━━ INPUT DATA ━━
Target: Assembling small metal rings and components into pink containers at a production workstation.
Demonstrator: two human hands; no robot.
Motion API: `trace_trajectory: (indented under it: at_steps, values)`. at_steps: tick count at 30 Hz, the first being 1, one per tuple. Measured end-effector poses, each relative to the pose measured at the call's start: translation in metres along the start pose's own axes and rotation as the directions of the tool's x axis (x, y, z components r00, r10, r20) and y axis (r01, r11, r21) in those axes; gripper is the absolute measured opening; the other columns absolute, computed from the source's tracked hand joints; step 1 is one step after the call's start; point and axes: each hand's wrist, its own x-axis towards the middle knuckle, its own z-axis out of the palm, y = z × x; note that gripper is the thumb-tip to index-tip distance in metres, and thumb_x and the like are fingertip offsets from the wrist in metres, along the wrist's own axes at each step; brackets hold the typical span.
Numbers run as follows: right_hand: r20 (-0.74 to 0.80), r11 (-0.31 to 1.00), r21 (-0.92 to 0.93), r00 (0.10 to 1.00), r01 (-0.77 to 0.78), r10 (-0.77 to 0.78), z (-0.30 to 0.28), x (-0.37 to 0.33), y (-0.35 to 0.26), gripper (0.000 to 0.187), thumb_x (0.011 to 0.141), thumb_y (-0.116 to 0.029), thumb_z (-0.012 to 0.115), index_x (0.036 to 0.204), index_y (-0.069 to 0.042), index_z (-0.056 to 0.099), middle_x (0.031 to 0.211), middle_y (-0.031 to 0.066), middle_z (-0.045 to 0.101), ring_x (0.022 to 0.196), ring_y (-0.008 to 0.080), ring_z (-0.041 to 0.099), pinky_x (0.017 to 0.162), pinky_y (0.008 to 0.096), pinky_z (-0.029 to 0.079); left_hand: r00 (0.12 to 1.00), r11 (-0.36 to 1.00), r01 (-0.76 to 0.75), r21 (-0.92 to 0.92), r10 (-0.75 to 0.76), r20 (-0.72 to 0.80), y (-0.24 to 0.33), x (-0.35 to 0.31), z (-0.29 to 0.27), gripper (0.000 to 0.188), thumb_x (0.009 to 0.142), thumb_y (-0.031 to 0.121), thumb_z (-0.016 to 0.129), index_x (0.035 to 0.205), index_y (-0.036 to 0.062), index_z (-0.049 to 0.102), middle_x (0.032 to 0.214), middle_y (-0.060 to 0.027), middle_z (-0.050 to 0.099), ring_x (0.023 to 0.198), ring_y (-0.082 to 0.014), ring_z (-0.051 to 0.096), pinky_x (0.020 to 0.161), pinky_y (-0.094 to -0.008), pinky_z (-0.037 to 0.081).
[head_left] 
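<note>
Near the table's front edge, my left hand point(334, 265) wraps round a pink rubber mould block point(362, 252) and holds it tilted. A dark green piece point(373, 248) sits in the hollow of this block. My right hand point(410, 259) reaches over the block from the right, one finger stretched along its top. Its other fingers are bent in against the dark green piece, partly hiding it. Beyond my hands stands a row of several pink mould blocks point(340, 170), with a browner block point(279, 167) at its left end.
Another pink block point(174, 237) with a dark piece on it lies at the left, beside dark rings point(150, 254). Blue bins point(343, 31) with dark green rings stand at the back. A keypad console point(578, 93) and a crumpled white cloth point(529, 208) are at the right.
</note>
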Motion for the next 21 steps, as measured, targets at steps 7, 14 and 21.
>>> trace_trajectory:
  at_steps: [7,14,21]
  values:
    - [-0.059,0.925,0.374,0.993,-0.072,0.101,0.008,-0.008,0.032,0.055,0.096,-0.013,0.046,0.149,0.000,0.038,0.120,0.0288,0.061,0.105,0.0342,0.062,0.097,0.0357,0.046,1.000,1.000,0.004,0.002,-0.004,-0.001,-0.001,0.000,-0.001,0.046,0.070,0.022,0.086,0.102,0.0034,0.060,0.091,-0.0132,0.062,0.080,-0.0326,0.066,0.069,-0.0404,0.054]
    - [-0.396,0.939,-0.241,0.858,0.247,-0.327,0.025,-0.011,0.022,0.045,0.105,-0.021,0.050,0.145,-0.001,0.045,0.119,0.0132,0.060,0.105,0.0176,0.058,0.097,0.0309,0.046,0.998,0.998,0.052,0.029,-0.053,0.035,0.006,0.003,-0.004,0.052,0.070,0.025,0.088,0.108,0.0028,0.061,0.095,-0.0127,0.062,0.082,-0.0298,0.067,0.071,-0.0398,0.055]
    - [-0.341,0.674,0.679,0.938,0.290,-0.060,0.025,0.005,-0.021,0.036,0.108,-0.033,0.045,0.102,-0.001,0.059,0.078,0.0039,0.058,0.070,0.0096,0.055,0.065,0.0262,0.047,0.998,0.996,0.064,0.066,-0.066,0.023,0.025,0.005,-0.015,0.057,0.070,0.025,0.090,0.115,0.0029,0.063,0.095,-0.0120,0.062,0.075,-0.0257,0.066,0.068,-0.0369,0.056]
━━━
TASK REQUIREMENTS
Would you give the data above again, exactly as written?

YOUR RESPONSE
Target: Assembling small metal rings and components into pink containers at a production workstation.
Demonstrator: two human hands; no robot.
Motion API: `trace_trajectory: (indented under it: at_steps, values)`. at_steps: tick count at 30 Hz, the first being 1, one per tuple. Measured end-effector poses, each relative to the pose measured at the call's start: translation in metres along the start pose's own axes and rotation as the directions of the tool's x axis (x, y, z components r00, r10, r20) and y axis (r01, r11, r21) in those axes; gripper is the absolute measured opening; the other columns absolute, computed from the source's tracked hand joints; step 1 is one step after the call's start; point and axes: each hand's wrist, its own x-axis towards the middle knuckle, its own z-axis out of the palm, y = z × x; note that gripper is the thumb-tip to index-tip distance in metres, and thumb_x and the like are fingertip offsets from the wrist in metres, along the wrist's own axes at each step; brackets hold the typical span.
Numbers run as follows: right_hand: r20 (-0.74 to 0.80), r11 (-0.31 to 1.00), r21 (-0.92 to 0.93), r00 (0.10 to 1.00), r01 (-0.77 to 0.78), r10 (-0.77 to 0.78), z (-0.30 to 0.28), x (-0.37 to 0.33), y (-0.35 to 0.26), gripper (0.000 to 0.187), thumb_x (0.011 to 0.141), thumb_y (-0.116 to 0.029), thumb_z (-0.012 to 0.115), index_x (0.036 to 0.204), index_y (-0.069 to 0.042), index_z (-0.056 to 0.099), middle_x (0.031 to 0.211), middle_y (-0.031 to 0.066), middle_z (-0.045 to 0.101), ring_x (0.022 to 0.196), ring_y (-0.008 to 0.080), ring_z (-0.041 to 0.099), pinky_x (0.017 to 0.162), pinky_y (0.008 to 0.096), pinky_z (-0.029 to 0.079); left_hand: r00 (0.12 to 1.00), r11 (-0.36 to 1.00), r01 (-0.76 to 0.75), r21 (-0.92 to 0.92), r10 (-0.75 to 0.76), r20 (-0.72 to 0.80), y (-0.24 to 0.33), x (-0.35 to 0.31), z (-0.29 to 0.27), gripper (0.000 to 0.188), thumb_x (0.009 to 0.142), thumb_y (-0.031 to 0.121), thumb_z (-0.016 to 0.129), index_x (0.035 to 0.205), index_y (-0.036 to 0.062), index_z (-0.049 to 0.102), middle_x (0.032 to 0.214), middle_y (-0.060 to 0.027), middle_z (-0.050 to 0.099), ring_x (0.023 to 0.198), ring_y (-0.082 to 0.014), ring_z (-0.051 to 0.096), pinky_x (0.020 to 0.161), pinky_y (-0.094 to -0.008), pinky_z (-0.037 to 0.081).
[head_left] 
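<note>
Near the table's front edge, my left hand point(334, 265) wraps round a pink rubber mould block point(362, 252) and holds it tilted. A dark green piece point(373, 248) sits in the hollow of this block. My right hand point(410, 259) reaches over the block from the right, one finger stretched along its top. Its other fingers are bent in against the dark green piece, partly hiding it. Beyond my hands stands a row of several pink mould blocks point(340, 170), with a browner block point(279, 167) at its left end.
Another pink block point(174, 237) with a dark piece on it lies at the left, beside dark rings point(150, 254). Blue bins point(343, 31) with dark green rings stand at the back. A keypad console point(578, 93) and a crumpled white cloth point(529, 208) are at the right.
</note>
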Motion for the next 21 steps, as measured, targets at steps 7, 14 and 21.
>>> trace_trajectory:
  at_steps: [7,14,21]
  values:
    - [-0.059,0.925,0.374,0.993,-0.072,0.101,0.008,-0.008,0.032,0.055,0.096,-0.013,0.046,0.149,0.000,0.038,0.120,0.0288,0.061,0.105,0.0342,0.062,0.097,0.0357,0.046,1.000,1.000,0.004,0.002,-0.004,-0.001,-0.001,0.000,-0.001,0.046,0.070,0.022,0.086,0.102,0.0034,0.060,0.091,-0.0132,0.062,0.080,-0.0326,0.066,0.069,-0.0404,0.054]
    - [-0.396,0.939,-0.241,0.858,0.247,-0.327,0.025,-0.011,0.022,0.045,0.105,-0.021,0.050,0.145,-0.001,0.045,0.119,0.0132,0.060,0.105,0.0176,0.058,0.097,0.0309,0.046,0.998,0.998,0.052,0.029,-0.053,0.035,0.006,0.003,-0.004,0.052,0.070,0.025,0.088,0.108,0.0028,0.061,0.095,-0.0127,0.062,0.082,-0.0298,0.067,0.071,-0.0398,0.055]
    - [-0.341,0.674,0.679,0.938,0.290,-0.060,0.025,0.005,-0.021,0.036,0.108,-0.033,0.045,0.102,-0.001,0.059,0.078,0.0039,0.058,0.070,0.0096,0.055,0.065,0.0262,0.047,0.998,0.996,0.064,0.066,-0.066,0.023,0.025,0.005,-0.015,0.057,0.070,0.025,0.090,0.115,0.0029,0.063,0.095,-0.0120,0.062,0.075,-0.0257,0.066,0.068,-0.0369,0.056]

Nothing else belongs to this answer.